#### Your task
Each line of the listing below should be restated word for word.

▬▬▬

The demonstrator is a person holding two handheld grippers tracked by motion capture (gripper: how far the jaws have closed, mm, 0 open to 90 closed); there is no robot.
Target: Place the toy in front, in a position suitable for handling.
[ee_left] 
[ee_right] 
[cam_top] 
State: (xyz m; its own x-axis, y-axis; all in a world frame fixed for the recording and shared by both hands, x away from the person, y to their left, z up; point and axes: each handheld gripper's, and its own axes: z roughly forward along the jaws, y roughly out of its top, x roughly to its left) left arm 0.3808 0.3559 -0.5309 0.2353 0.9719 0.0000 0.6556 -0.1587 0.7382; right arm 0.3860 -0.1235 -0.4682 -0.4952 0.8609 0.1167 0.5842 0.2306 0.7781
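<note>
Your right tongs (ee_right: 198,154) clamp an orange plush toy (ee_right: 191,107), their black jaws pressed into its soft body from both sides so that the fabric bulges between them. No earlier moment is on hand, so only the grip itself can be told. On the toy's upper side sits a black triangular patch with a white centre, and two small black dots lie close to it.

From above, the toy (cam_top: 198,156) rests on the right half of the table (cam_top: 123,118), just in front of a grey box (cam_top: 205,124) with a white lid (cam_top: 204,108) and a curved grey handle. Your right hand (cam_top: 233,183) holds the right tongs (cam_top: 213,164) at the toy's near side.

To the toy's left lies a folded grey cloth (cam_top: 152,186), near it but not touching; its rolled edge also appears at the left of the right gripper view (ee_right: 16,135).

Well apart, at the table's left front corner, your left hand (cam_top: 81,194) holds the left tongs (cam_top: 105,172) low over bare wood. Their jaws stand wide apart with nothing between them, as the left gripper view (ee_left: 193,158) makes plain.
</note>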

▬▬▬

#### Exercise answer
The demonstrator is a person holding two handheld grippers tracked by motion capture (gripper: how far the jaws have closed, mm, 0 open to 90 closed); there is no robot.
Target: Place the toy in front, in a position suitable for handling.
[ee_left] 
[ee_right] 
[cam_top] 
State: (xyz m; its own x-axis, y-axis; all in a world frame fixed for the recording and shared by both hands, x away from the person, y to their left, z up; point and axes: each handheld gripper's, and its own axes: z roughly forward along the jaws, y roughly out of its top, x roughly to its left) left arm 0.3808 0.3559 -0.5309 0.2353 0.9719 0.0000 0.6556 -0.1587 0.7382; right arm 0.3860 -0.1235 -0.4682 -0.4952 0.8609 0.1167 0.5842 0.2306 0.7781
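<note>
Your right tongs (ee_right: 198,154) clamp an orange plush toy (ee_right: 191,107), their black jaws pressed into its soft body from both sides so that the fabric bulges between them. No earlier moment is on hand, so only the grip itself can be told. On the toy's upper side sits a black triangular patch with a white centre, and two small black dots lie close to it.

From above, the toy (cam_top: 198,156) rests on the right half of the table (cam_top: 123,118), just in front of a grey box (cam_top: 205,124) with a white lid (cam_top: 204,108) and a curved grey handle. Your right hand (cam_top: 233,183) holds the right tongs (cam_top: 213,164) at the toy's near side.

To the toy's left lies a folded grey cloth (cam_top: 152,186), near it but not touching; its rolled edge also appears at the left of the right gripper view (ee_right: 16,135).

Well apart, at the table's left front corner, your left hand (cam_top: 81,194) holds the left tongs (cam_top: 105,172) low over bare wood. Their jaws stand wide apart with nothing between them, as the left gripper view (ee_left: 193,158) makes plain.
</note>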

Work on this exercise has concluded.